The task: Do any lines in the data below contain "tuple"? If so, copy every one of them.

Input data:
###

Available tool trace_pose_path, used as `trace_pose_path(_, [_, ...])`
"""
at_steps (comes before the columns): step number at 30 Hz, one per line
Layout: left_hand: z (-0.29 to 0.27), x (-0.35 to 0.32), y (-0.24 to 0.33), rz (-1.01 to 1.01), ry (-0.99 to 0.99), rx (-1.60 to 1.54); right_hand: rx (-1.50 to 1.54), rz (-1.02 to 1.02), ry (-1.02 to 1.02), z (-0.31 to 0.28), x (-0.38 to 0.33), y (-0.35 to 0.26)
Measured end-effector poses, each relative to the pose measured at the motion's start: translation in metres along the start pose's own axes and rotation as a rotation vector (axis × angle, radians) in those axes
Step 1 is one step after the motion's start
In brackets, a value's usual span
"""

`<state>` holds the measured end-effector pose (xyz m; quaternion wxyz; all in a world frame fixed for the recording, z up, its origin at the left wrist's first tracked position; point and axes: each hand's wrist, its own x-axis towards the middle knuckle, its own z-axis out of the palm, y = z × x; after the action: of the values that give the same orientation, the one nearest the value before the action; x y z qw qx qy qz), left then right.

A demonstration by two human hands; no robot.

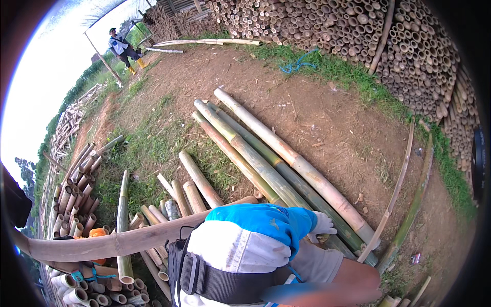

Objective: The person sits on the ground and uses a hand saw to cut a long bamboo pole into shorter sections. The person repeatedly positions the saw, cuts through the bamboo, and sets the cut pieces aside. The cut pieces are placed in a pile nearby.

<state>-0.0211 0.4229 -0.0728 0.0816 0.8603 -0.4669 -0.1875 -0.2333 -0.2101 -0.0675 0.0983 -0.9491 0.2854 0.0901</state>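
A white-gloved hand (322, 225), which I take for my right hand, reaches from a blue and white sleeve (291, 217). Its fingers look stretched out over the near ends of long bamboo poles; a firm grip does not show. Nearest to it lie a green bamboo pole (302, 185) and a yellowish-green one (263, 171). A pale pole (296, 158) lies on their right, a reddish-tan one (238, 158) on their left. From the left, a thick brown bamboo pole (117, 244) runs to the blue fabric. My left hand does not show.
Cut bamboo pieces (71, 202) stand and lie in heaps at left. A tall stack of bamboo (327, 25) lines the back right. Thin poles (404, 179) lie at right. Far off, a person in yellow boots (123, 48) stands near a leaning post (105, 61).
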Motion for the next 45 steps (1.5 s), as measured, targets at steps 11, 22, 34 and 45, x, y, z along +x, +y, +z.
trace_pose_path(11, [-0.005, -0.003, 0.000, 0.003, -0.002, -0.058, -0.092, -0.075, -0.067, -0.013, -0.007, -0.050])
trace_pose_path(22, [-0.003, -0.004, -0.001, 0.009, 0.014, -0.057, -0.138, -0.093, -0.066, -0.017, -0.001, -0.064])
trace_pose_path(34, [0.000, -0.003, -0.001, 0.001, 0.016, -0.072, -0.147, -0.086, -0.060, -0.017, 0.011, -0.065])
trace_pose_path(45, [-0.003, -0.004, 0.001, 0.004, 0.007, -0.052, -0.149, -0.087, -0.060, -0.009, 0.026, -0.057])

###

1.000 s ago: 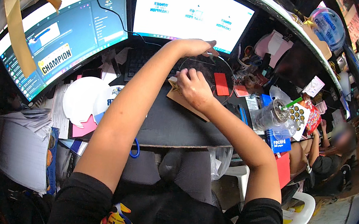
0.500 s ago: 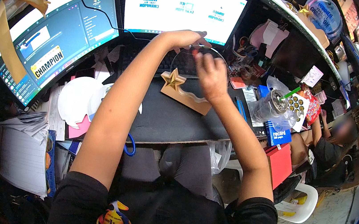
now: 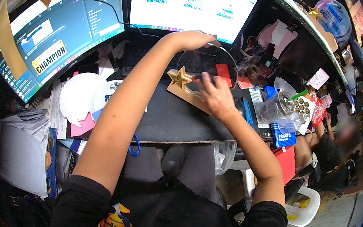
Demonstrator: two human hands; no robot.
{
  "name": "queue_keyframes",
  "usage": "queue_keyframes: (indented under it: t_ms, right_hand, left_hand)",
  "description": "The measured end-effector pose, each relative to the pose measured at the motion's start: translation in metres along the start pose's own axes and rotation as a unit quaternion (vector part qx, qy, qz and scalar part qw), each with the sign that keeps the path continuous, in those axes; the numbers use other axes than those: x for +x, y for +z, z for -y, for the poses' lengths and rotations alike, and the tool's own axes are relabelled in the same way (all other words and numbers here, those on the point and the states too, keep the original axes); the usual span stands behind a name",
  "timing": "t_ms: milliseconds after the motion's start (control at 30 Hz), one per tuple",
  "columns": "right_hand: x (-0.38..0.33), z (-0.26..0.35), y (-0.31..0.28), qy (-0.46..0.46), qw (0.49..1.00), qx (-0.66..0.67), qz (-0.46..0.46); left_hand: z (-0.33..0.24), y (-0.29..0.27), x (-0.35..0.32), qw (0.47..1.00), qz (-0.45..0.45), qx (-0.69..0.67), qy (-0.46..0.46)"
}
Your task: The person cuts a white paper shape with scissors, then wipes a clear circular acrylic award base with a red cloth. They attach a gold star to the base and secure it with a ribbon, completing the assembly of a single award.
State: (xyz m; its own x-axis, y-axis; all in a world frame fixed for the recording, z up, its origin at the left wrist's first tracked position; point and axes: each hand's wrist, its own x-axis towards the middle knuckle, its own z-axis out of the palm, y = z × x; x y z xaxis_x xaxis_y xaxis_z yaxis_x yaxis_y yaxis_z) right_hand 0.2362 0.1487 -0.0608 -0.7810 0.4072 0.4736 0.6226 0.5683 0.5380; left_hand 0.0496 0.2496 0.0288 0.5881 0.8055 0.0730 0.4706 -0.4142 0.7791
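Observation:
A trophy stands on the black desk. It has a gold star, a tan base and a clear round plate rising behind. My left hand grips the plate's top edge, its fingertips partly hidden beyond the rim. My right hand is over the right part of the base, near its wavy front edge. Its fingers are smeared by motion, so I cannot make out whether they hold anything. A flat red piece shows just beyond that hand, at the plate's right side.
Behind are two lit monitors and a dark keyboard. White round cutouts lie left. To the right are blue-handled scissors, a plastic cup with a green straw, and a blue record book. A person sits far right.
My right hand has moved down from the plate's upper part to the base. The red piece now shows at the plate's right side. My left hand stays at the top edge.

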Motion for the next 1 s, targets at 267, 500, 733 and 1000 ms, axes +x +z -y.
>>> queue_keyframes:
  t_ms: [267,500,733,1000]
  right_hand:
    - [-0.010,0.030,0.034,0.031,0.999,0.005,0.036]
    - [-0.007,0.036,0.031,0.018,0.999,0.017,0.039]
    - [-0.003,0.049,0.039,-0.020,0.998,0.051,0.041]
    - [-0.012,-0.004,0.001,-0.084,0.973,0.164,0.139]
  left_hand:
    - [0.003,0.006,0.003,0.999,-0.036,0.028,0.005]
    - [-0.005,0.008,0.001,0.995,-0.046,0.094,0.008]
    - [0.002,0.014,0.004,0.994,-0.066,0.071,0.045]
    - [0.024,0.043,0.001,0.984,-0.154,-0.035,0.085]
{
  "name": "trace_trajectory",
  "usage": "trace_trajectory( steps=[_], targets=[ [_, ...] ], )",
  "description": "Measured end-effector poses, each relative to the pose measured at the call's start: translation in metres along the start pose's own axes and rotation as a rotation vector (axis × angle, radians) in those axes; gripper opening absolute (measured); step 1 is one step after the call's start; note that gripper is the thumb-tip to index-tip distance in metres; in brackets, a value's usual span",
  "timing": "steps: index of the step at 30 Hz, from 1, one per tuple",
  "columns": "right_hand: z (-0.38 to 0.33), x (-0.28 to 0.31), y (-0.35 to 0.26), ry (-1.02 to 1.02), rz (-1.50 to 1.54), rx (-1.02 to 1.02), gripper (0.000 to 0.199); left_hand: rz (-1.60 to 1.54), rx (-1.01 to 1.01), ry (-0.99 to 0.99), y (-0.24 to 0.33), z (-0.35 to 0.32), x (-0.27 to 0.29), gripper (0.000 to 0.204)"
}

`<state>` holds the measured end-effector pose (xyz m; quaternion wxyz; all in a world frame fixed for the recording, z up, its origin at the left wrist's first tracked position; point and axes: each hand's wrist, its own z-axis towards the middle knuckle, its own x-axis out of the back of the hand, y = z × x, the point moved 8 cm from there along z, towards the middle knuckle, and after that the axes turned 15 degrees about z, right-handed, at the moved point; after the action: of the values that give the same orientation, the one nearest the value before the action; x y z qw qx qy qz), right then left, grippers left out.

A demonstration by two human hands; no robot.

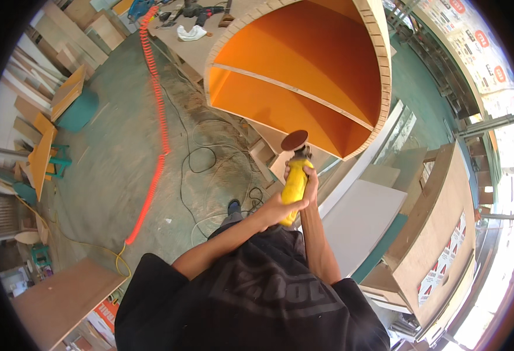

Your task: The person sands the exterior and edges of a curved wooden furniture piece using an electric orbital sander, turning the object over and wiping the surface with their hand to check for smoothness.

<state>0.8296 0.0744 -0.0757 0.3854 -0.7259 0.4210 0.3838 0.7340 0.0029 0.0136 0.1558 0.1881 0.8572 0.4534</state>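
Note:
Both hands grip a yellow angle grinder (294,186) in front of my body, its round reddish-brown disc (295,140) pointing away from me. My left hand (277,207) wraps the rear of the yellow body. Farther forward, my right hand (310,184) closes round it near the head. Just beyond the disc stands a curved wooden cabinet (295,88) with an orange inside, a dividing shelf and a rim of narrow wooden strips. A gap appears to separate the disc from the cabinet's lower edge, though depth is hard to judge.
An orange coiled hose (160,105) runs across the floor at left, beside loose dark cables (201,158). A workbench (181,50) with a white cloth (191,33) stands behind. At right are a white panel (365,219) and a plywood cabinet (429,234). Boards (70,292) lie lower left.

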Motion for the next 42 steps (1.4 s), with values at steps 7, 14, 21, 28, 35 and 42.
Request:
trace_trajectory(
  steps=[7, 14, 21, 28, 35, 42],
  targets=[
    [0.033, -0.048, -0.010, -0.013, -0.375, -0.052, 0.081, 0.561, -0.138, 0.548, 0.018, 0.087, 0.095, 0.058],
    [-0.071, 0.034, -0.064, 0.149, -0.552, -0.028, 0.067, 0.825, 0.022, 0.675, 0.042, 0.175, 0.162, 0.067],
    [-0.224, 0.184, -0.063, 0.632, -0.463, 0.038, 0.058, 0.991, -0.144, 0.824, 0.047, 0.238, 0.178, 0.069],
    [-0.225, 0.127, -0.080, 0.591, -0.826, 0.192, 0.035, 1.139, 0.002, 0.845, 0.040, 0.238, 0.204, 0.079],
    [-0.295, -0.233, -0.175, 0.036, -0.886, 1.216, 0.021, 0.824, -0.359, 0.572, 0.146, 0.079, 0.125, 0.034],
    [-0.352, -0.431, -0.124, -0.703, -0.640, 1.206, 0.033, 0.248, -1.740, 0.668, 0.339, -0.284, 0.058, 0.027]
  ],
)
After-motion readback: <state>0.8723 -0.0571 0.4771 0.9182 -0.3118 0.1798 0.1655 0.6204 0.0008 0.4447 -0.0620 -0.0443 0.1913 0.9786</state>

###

Result for this exercise:
  "timing": "t_ms: milliseconds after the motion's start (control at 30 Hz), one per tuple",
  "timing": "steps: index of the step at 30 Hz, from 1, one per tuple",

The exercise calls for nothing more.